All this is unanswerable but it is incomplete. No doubt the landowners were the richest section of the community in most countries but the bulk of their wealth did not come from agricultural land. It came from the profits of the capitalist system. In England urban ground rents were the greatest single source of aristocratic wealth, as the famous case of the Duke of West-minster, still the richest man in England, serves to demonstrate. In the nineteenth century coal royalties counted perhaps even more. A wealthy aristocrat could then be defined as a landowner sitting on coal. Much the same applied to the magnates of Silesia. Railways provide a further example. The building of railways brought fortunes to those over whose land they passed. All the same, the railways were created by capitalist investors and engineers, and the aristocrats would have been lost without them. At first glance the European aristocrats were a feudal survival. More precisely considered they were parasites on the capitalist system. Capitalists created the wealth; the aristocrats merely took it.

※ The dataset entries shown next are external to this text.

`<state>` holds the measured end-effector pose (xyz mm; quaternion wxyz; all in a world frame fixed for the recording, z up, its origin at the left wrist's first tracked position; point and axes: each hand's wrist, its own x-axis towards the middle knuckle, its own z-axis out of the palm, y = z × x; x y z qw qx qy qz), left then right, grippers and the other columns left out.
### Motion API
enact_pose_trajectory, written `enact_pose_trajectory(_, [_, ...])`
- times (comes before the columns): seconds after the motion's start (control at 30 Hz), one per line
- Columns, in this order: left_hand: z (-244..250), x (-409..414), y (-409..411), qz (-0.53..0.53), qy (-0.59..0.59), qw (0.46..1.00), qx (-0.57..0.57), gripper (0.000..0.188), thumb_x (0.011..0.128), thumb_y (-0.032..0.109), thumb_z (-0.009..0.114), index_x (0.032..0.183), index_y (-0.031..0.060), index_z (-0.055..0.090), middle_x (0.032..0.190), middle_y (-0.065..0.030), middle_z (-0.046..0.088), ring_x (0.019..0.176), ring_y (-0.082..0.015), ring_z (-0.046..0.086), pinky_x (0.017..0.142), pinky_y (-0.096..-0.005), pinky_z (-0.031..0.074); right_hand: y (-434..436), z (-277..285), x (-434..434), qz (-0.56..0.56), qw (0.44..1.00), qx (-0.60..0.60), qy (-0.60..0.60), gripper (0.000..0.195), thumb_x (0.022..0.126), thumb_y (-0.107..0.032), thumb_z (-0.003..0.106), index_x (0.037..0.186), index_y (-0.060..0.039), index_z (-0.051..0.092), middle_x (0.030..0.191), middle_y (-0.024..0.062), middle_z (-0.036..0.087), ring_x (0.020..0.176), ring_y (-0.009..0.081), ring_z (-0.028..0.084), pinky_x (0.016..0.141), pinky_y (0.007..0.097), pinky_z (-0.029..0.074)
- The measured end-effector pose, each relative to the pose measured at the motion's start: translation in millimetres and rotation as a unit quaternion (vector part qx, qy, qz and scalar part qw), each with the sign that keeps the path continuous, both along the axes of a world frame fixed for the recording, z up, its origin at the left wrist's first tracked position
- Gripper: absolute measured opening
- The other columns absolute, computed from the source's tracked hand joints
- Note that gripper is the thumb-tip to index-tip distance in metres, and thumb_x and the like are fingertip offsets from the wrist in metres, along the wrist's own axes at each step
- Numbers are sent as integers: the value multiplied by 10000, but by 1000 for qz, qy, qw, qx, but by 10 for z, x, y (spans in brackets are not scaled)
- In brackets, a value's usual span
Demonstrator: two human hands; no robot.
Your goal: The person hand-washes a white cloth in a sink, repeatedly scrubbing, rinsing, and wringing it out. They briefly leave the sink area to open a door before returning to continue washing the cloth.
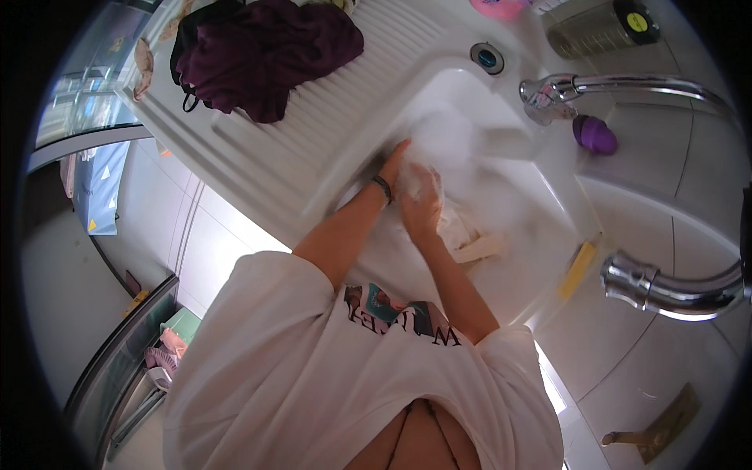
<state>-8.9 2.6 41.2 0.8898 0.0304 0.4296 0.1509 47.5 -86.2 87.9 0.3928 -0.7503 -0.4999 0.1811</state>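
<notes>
Both my hands are together in the white laundry sink (531, 167), at the foot of its ribbed washboard slope. My left hand (395, 167), with a dark band on the wrist, lies against the basin's left side, partly hidden by suds. Beside it my right hand (422, 197) is bent and coated with foam (449, 138). Whether the fingers grip any cloth cannot be made out. A pale wet cloth (455, 226) lies in the cloudy water, just right of my right wrist, and a cream-coloured part of it (484, 248) shows at the surface.
Dark purple clothing (270, 53) is heaped on the washboard. Chrome faucets (631, 85) (664, 288) reach in from the right. A purple object (596, 135) and a yellow bar (577, 270) lie at the sink's right edge. A clear measuring jug (599, 32) lies at the upper right.
</notes>
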Motion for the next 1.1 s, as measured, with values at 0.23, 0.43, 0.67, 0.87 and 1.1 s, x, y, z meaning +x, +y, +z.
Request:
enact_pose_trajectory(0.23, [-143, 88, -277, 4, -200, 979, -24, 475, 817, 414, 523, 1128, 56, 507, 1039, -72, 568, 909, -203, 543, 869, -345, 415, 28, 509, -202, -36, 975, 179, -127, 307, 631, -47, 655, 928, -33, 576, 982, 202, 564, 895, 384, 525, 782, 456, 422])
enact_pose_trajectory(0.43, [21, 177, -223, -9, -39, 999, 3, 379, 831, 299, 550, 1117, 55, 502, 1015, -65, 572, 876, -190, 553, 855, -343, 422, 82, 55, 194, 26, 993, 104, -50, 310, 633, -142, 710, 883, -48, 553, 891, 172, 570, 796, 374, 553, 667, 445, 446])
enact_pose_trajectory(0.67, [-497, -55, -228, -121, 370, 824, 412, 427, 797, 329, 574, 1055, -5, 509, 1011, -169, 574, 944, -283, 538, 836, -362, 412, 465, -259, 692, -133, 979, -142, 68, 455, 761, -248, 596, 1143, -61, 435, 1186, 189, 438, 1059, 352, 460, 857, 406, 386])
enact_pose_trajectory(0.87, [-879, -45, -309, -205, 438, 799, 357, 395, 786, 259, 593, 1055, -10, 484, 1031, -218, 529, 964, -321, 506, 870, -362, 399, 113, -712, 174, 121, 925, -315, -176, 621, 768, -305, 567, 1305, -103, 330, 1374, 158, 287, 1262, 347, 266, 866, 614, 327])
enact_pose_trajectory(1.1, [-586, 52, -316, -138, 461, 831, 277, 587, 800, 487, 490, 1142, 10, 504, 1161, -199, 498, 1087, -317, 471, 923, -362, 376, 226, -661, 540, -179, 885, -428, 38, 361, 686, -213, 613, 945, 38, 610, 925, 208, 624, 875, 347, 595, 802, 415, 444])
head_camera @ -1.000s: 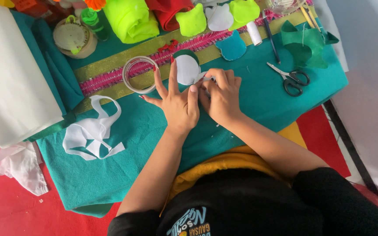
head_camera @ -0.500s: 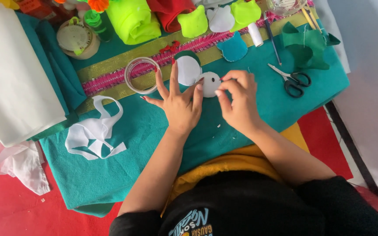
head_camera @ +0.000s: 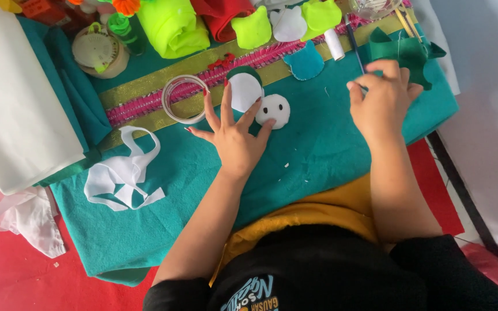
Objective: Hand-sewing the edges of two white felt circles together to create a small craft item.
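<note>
Head view, looking down on a work surface draped with teal felt (head_camera: 329, 144). The left hand (head_camera: 234, 138) is laid flat on the felt with its fingers (head_camera: 226, 101) spread; the fingertips rest on or just beside a white felt circle (head_camera: 244, 92) backed by dark green, and the little finger touches a smaller white felt oval with two dark dots (head_camera: 275, 109). The right hand (head_camera: 381, 98) is held well apart to the right, its fingers curled together over something on the felt; what is gripped is hidden by the hand, possibly a tool, so it cannot be told whether anything is pinched.

Surrounding items: a ring of clear tape (head_camera: 183, 99) is seen just left of the left hand, lying on a gold and pink sequinned trim (head_camera: 162, 103) that runs across the felt. White felt offcuts (head_camera: 122, 173) lie to the lower left, and a large white roll (head_camera: 15, 109) stands at the far left. Behind the hands are placed a teal felt shape (head_camera: 305, 62), a white spool (head_camera: 334, 45), crumpled dark green felt (head_camera: 402, 52), lime green cut-outs (head_camera: 252, 29) and a neon yellow fabric roll (head_camera: 174, 26). Red cloth (head_camera: 18, 276) shows beneath the felt.
</note>
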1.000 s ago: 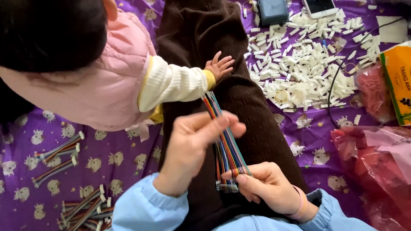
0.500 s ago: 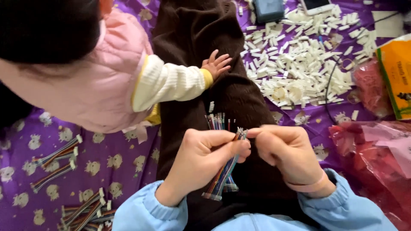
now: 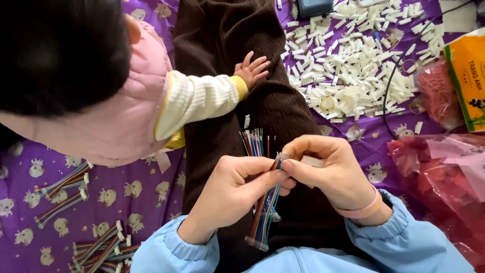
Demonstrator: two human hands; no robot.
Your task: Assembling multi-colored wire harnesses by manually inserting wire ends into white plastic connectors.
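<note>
At the far left, finished bundles of coloured wires [image 3: 59, 184] lie on the purple patterned cloth [image 3: 136, 202], and more of them [image 3: 98, 247] sit near the bottom edge. Above them a small child in a pink vest [image 3: 126, 111] leans in, one cream sleeve stretched out and a little hand [image 3: 251, 69] resting on the dark brown corduroy [image 3: 222, 45] that runs down the middle.

Lower in the middle, the person's left hand [image 3: 233, 194] is closed in a pinch around a bundle of multicoloured wires [image 3: 263, 217], thumb and fingers pressed on its upper end; the bundle hangs toward the near edge, ending in a white connector. A second row of loose wire ends [image 3: 254, 142] lies on the corduroy just beyond.

Touching it from the right, the right hand [image 3: 336, 174] pinches narrowly at the same wire tips and holds a small white connector housing [image 3: 313, 161] under its fingers.

Farther right, a heap of white connector housings [image 3: 353, 65] spreads over the cloth, with a yellow packet [image 3: 467, 76] and red plastic bags [image 3: 444, 167] at the right edge.
</note>
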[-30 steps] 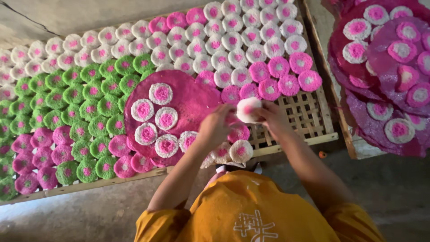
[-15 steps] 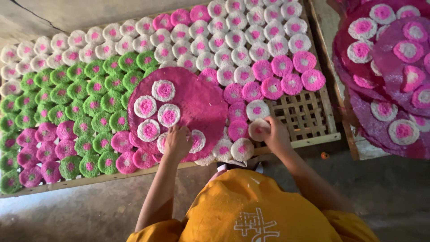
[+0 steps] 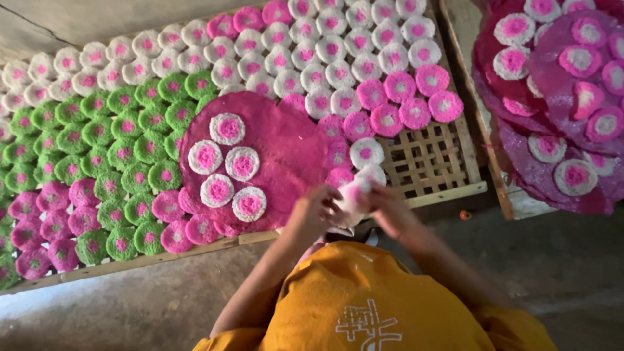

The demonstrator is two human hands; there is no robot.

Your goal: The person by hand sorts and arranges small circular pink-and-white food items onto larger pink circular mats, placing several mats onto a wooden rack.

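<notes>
Pink-centred white disc clasped between left hand and right hand, at the bamboo rack's near edge, beside large magenta round.

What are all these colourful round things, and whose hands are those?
The camera sits on a person's head and looks down, so you see their own orange top and two bare hands. The left hand and right hand together hold one small white disc with a pink middle. In front lies a woven bamboo tray covered in rows of small white, green and pink discs. On top rests a big round pink sheet carrying five white-and-pink discs. More pink sheets are stacked at the right.
</notes>
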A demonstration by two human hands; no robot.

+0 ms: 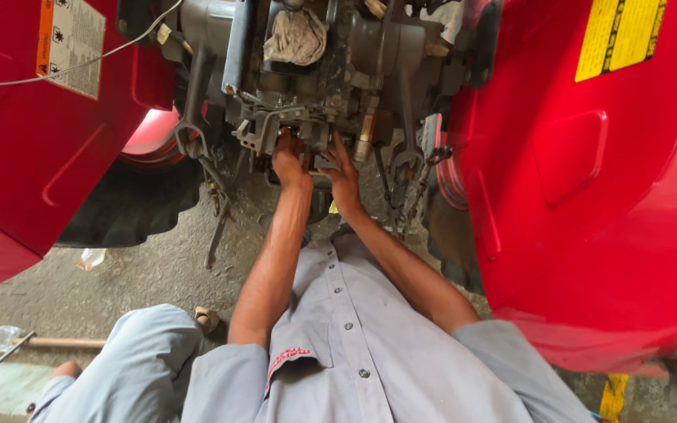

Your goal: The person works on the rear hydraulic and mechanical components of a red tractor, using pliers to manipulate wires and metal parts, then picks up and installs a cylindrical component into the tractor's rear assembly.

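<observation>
Red fenders (589, 196) flank a tractor's grey rear housing (315, 86), where the left hand (290, 160) and right hand (341, 168) press against a metal bracket (307, 129) low at its centre; whether the fingers clasp anything cannot be told. A rag (297, 35) sits above.

- Even, soft daylight; colours stay bright, with mild glare on the red fender (589, 196).
- Deep shadow sits under the grey machinery (315, 86).
- Wide-angle bending shows at the edges; focus is mostly sharp.
</observation>
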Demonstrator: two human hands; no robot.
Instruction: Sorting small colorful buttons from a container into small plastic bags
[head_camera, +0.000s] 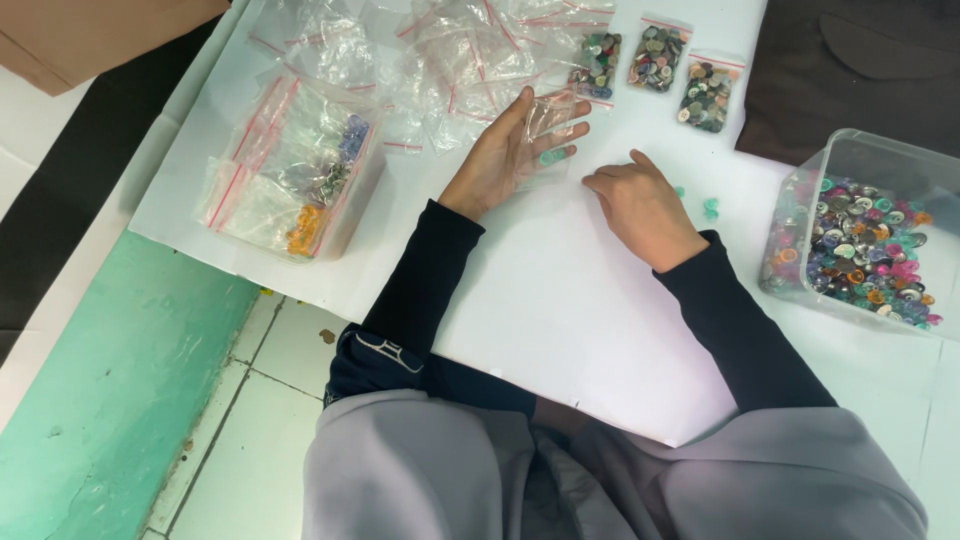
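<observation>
1. Left grip (505, 150): palm up, fingers spread flat, a small clear zip bag (548, 135) lying across the fingers; not clamped, just resting on the hand. One teal button (549, 157) shows inside the bag near the fingertips.
2. Right grip (640, 205): knuckles up, fingers curled together against the white sheet (560, 300); can't tell if anything is pinched underneath.
3. Loose teal buttons (708, 206) lie on the sheet just right of the right hand.
4. Clear plastic tub (860, 160) of mixed coloured buttons at the right edge, well apart from the hands.
5. Three filled button bags (657, 58) in a row at the top, beyond the left fingertips.
6. Pile of empty zip bags (440, 60) top centre, touching nothing held.
7. Clear tray (365, 190) at left with bagged buttons, orange and purple visible.
8. The sheet covers the tabletop; green floor (110, 400) at lower left.
</observation>
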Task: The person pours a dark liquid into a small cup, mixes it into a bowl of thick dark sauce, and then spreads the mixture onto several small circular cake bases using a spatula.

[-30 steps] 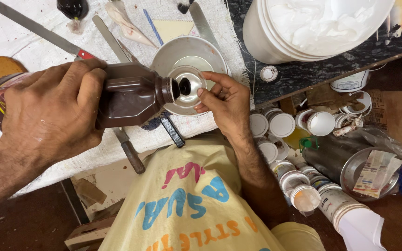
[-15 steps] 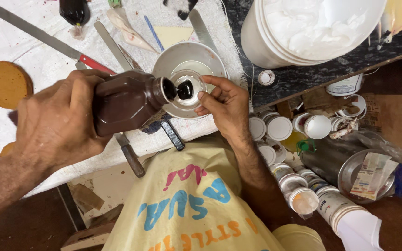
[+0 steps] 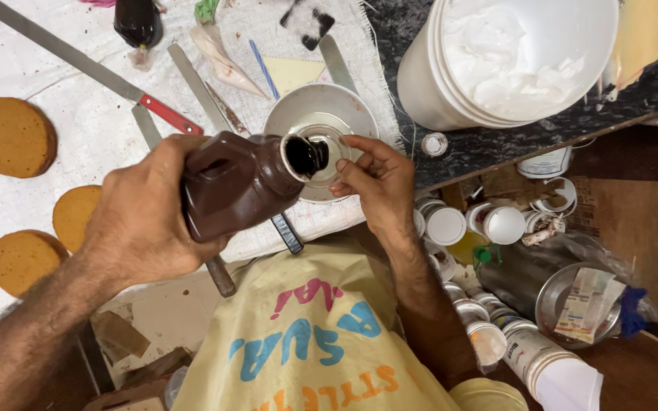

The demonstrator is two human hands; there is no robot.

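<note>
White cloth (image 3: 78, 129), syrup-filled brown bottle (image 3: 234, 183)

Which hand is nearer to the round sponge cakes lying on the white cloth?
Left. The left hand, gripping the brown bottle, is right beside the nearest sponge cake. The right hand is farther off, at the metal bowl.

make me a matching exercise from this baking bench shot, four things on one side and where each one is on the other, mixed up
Things:
1. brown bottle
2. small glass cup
3. white bucket
4. round cakes

Places:
A. far left of the white cloth
B. tipped in the left hand
C. on the dark counter, upper right
D. over the metal bowl, at the right hand

Pairs: 1-B, 2-D, 3-C, 4-A
</note>
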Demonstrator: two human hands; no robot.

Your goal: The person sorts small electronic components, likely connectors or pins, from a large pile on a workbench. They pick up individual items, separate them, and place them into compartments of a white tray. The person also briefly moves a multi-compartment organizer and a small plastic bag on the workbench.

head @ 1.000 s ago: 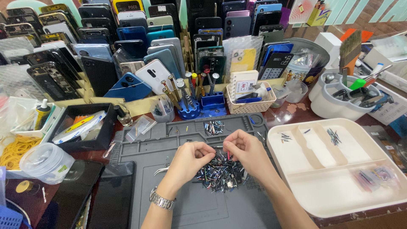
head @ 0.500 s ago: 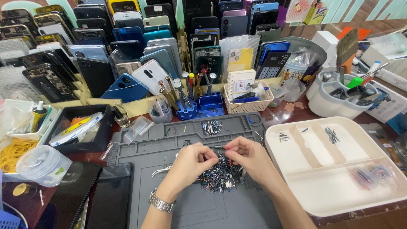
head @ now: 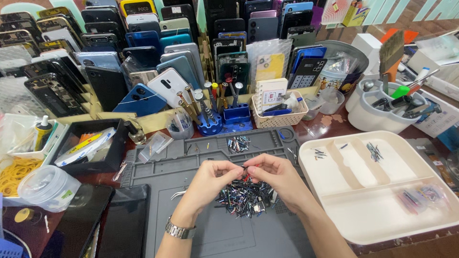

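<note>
Work mat (head: 248,239): dark grey, moulded grid and pockets.
Pile of small parts (head: 246,197): mixed black, silver, blue, some red.
Divided tray (head: 382,210): off-white.
Bench (head: 325,125): reddish brown.
Rubber bands (head: 14,173): yellow.
Screwdriver stand (head: 210,126): blue; handles silver, one yellow, one red.
Basket (head: 279,119): cream, lattice sides.
Wristwatch (head: 179,231): silver metal.
Phone backs (head: 143,98): blue, black, white, teal, gold.

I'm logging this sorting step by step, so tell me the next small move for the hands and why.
Probably carry the small part pinched between the left hand and right hand to the white divided tray. Both hands hold it above the pile of tiny parts, and the tray's compartments already hold small sorted groups.
</note>
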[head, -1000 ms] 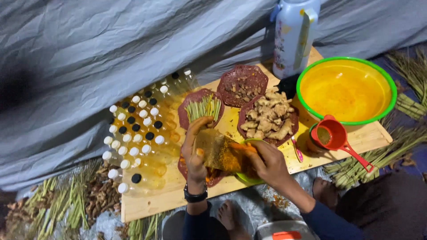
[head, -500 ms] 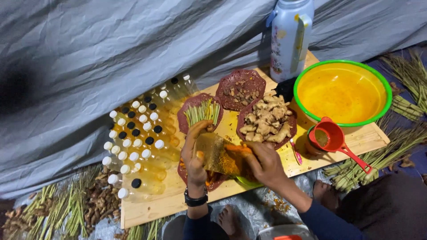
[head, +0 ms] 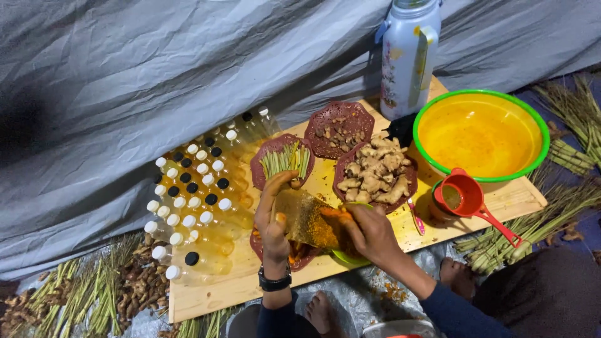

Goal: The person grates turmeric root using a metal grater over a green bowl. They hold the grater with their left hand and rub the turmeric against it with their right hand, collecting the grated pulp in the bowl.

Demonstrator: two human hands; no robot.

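From my remote view, capped bottles (head: 188, 213) crowd the board's left; my left hand (head: 272, 219) clamps the flat grater (head: 307, 219) while right fingers (head: 350, 219) pinch turmeric (head: 328, 213) against it. A slip could scrape fingertips or topple bottles.

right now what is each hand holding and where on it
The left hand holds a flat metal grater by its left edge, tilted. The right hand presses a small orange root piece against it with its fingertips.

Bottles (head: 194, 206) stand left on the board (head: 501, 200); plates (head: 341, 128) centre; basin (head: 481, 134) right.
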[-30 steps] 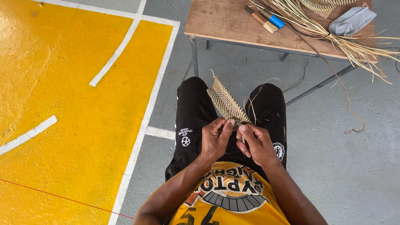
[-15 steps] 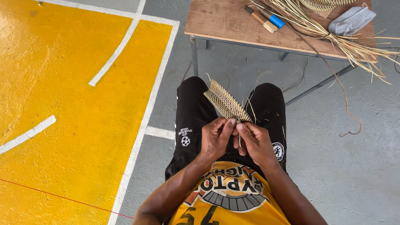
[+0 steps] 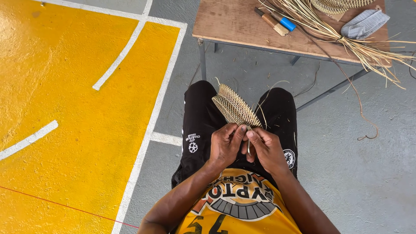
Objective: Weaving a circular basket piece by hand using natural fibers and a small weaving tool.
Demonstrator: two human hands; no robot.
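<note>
From my remote seat I judge the step in hand to be weaving: a strand is being worked into the near edge of the woven straw piece, which rests over the lap and fans away just beyond both hands.

The left hand is curled narrow, its fingertips pinching the near end of the woven piece, thumb pressed toward the other hand. Between the two hands a thin pale strand hangs down; I think the right hand pinches it against the piece, but the fingers hide the exact contact. The right hand is also nearly closed, its fingertips touching those of the left.

In my judgement the next move calls for a fine grip and steady tension, so the strand passes through the weave without loosening the rows already made.

Farther from the hands, up and to their right, stands the worktop. It carries a bundle of loose straw, a tool with a blue handle and a folded grey cloth.
</note>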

However this is only the beginning. Mayer goes on to demonstrate that the aristocrats had most of the political power as well as most of the wealth. This seems true enough of the three eastern empires. Imperial Germany drew all its chancellors except Caprivi from the aristocracy, though I think Bülow was not much more than a jumped-up bureaucrat. Most of the Austrian prime ministers were aristocrats though some of them came from “the second society,” which was not really the same thing. In Russia it was more important to be an imperial official than a great aristocrat but the two classes were often synonymous.

Mayer runs into difficulties when he comes to France. After all France had a great revolution in 1789 which abolished hereditary privilege for good and all. No doubt there was a spluttering restoration in 1814. It did not last. After 1870 and still more after 1877 France was indisputably a bourgeois republic. There was no monarch. The aristocracy did not rule though it provided many of the ambassadors (not all by any means—the two Cambons were promoted civil servants, Barrère had been a Communard). The French aristocrats enriched the volumes of Marcel Proust’s novel but their distinguishing feature in that work is that they played no part in political life except perhaps during the Dreyfus Affair. Mayer triumphantly recites the names of some great survivors: the duc de la Rouchefoucauld-Doudedeauville, the comte de la Rochefoucauld, Baron de Graffenried, the marquis d’Albon, Vicomte Aguado, the prince de Beauvau, Baron Gourgaud, the marquis de Talhouet, the duc d’Audiffret-Pasquier, and the marquis de Chasseloup-Laubat. These are not men of political stature. They sound rather like an array of rich cream cakes.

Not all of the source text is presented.